Task to carry out -> When you copy the data, keep every line exactly as written and skip the pictures.

Source material ->
_ _ _

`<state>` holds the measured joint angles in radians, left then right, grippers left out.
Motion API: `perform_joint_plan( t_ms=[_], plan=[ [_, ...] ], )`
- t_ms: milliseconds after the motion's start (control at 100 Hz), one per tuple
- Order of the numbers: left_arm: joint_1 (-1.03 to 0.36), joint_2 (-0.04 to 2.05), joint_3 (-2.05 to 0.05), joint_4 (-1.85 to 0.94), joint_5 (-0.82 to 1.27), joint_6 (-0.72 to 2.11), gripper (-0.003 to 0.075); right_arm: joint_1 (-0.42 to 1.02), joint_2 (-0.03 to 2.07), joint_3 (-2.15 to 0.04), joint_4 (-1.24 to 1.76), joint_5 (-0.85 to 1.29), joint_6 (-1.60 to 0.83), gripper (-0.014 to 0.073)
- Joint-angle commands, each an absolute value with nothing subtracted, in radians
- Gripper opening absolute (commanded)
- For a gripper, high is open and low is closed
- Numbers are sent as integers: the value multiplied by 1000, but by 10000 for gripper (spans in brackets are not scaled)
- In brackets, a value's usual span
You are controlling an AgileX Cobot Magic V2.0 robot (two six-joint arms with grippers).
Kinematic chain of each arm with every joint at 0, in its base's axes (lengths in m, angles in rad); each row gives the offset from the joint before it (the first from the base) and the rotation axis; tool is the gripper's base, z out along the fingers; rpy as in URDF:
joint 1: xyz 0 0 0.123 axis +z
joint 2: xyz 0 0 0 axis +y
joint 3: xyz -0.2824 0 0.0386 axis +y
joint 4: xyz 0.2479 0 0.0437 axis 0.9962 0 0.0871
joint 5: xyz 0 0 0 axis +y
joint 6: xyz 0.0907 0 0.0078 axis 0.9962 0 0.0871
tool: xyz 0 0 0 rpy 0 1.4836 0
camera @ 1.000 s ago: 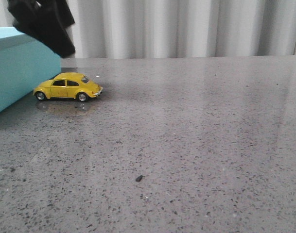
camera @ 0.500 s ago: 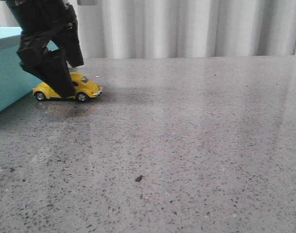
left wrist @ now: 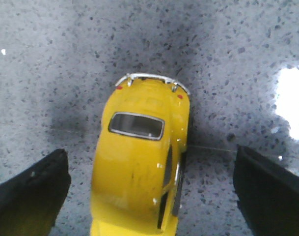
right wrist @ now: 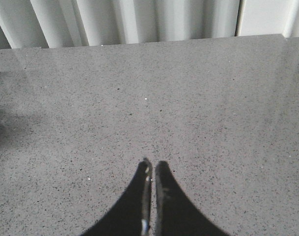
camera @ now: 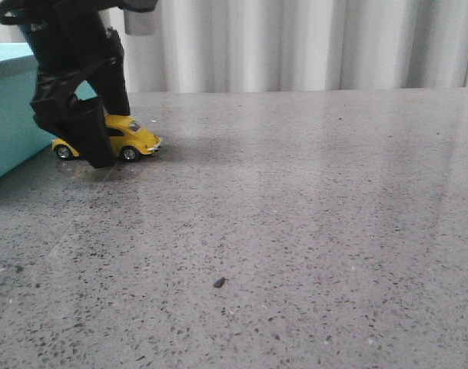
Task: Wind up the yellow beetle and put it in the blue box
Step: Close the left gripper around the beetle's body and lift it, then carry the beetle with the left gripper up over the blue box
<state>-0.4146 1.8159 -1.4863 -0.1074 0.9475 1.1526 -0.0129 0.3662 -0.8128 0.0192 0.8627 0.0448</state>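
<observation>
**A:** What is in the scene, and where is the toy?

**B:** A grey speckled stone surface (camera: 295, 231) runs back to a pale pleated curtain (camera: 295, 46). The yellow beetle (camera: 134, 137) stands on its wheels on that surface, directly beneath the left gripper (camera: 95, 142). The black arm reaches down over the car, and the gripper's near finger hides the car's middle in the front view.

**A:** Is the left gripper holding the car?

**B:** No. In the left wrist view the left gripper (left wrist: 151, 191) is spread wide, one black finger on each side of the yellow beetle (left wrist: 139, 167), with bare surface showing between each finger and the car body. The car's roof, one small dark window and a silver bumper with two small red lights are visible between the fingers.

**A:** Where is the box?

**B:** The blue box (camera: 11, 115) sits on the surface just beside the left gripper, on its outer side, close to the car's tail end. I cannot tell whether the box touches the car.

**A:** And the right gripper?

**B:** The right gripper (right wrist: 151, 169) is clenched, its two dark fingertips pressed together with nothing between them, above bare surface and well apart from the car.

**A:** Any writing, brand or label?

**B:** None that I can read on the car, the box or the grippers. A small dark speck (camera: 219, 282) lies on the surface, well clear of both grippers.
</observation>
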Motion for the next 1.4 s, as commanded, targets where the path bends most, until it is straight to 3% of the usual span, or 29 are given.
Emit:
perform_joint_plan(
  t_ms=[0,370,660,830,1100,1390],
  plan=[
    [-421,1782,-1512,-116,912,1143,618,-12,374,-833,20,781,32,-61],
    [-421,1786,-1512,-106,893,1143,601,-12,374,-833,20,781,32,-61],
    [-421,1786,-1512,-108,899,1143,327,-12,374,-833,20,781,32,-61],
    [-421,1786,-1512,-108,899,1143,213,-12,374,-833,20,781,32,-61],
    [-421,1786,-1540,-108,947,1143,101,-12,374,-833,20,781,32,-61],
    [-421,1765,-1634,-192,1065,1139,59,-12,374,-833,20,782,32,-61]
  ],
)
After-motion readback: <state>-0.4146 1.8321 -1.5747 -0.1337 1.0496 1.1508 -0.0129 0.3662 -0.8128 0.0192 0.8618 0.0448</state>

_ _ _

Answer ->
`<state>` holds the measured joint angles in radians, left then right, grippers left out.
Motion API: `perform_joint_plan( t_ms=[_], plan=[ [_, ...] ], )`
- t_ms: milliseconds after the motion's start (control at 100 Hz), one per tuple
- Order of the numbers: left_arm: joint_1 (-1.03 to 0.36), joint_2 (-0.04 to 2.05), joint_3 (-2.05 to 0.05), joint_4 (-1.85 to 0.94), joint_5 (-0.82 to 1.27), joint_6 (-0.72 to 2.11), gripper (-0.003 to 0.075); right_arm: joint_1 (-0.42 to 1.02), joint_2 (-0.03 to 2.07), joint_3 (-2.15 to 0.04), joint_4 (-1.24 to 1.76), joint_5 (-0.85 to 1.29), joint_6 (-1.60 to 0.83), gripper (-0.014 to 0.073)
- Joint-angle commands, each an absolute value with nothing subtracted, in radians
- Gripper opening absolute (commanded)
- For a gripper, high is open and low is closed
- Numbers are sent as integers: the value multiplied by 1000, but by 10000 for gripper (spans in brackets are not scaled)
- In brackets, a value's usual span
You are controlling an AgileX Cobot Magic V2.0 robot (two six-joint arms with grippers).
Kinematic chain of each arm with every joint at 0, in its base's axes (lengths in m, angles in rad); each row gives the offset from the joint before it (the first from the base) and the rotation axis; tool is the gripper's base, z out along the fingers; rpy as in URDF:
joint 1: xyz 0 0 0.123 axis +z
joint 2: xyz 0 0 0 axis +y
joint 3: xyz -0.2824 0 0.0386 axis +y
joint 4: xyz 0.2479 0 0.0437 axis 0.9962 0 0.0871
joint 5: xyz 0 0 0 axis +y
joint 6: xyz 0.0907 0 0.0078 axis 0.9962 0 0.0871
tool: xyz 0 0 0 rpy 0 1.4836 0
camera @ 1.000 s ago: 
camera @ 0.500 s ago: 
left wrist @ now: 
right wrist @ now: 
camera @ now: 
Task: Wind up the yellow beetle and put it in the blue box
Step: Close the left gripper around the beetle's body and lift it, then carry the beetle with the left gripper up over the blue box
<state>-0.4146 1.8159 -1.4863 -0.1074 0.9475 1.1526 -0.0129 0.3662 -0.8128 0.0192 0.8627 0.0448</state>
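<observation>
**A:** What is in the scene, and where is the toy?

**B:** A grey speckled stone surface (camera: 295, 231) runs back to a pale pleated curtain (camera: 295, 46). The yellow beetle (camera: 134, 137) stands on its wheels on that surface, directly beneath the left gripper (camera: 95, 142). The black arm reaches down over the car, and the gripper's near finger hides the car's middle in the front view.

**A:** Is the left gripper holding the car?

**B:** No. In the left wrist view the left gripper (left wrist: 151, 191) is spread wide, one black finger on each side of the yellow beetle (left wrist: 139, 167), with bare surface showing between each finger and the car body. The car's roof, one small dark window and a silver bumper with two small red lights are visible between the fingers.

**A:** Where is the box?

**B:** The blue box (camera: 11, 115) sits on the surface just beside the left gripper, on its outer side, close to the car's tail end. I cannot tell whether the box touches the car.

**A:** And the right gripper?

**B:** The right gripper (right wrist: 151, 169) is clenched, its two dark fingertips pressed together with nothing between them, above bare surface and well apart from the car.

**A:** Any writing, brand or label?

**B:** None that I can read on the car, the box or the grippers. A small dark speck (camera: 219, 282) lies on the surface, well clear of both grippers.
</observation>
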Motion for the next 1.4 s, as commanded, targets where the path bends most, until it is straight to 3% of the usual span, or 29 are given.
Emit:
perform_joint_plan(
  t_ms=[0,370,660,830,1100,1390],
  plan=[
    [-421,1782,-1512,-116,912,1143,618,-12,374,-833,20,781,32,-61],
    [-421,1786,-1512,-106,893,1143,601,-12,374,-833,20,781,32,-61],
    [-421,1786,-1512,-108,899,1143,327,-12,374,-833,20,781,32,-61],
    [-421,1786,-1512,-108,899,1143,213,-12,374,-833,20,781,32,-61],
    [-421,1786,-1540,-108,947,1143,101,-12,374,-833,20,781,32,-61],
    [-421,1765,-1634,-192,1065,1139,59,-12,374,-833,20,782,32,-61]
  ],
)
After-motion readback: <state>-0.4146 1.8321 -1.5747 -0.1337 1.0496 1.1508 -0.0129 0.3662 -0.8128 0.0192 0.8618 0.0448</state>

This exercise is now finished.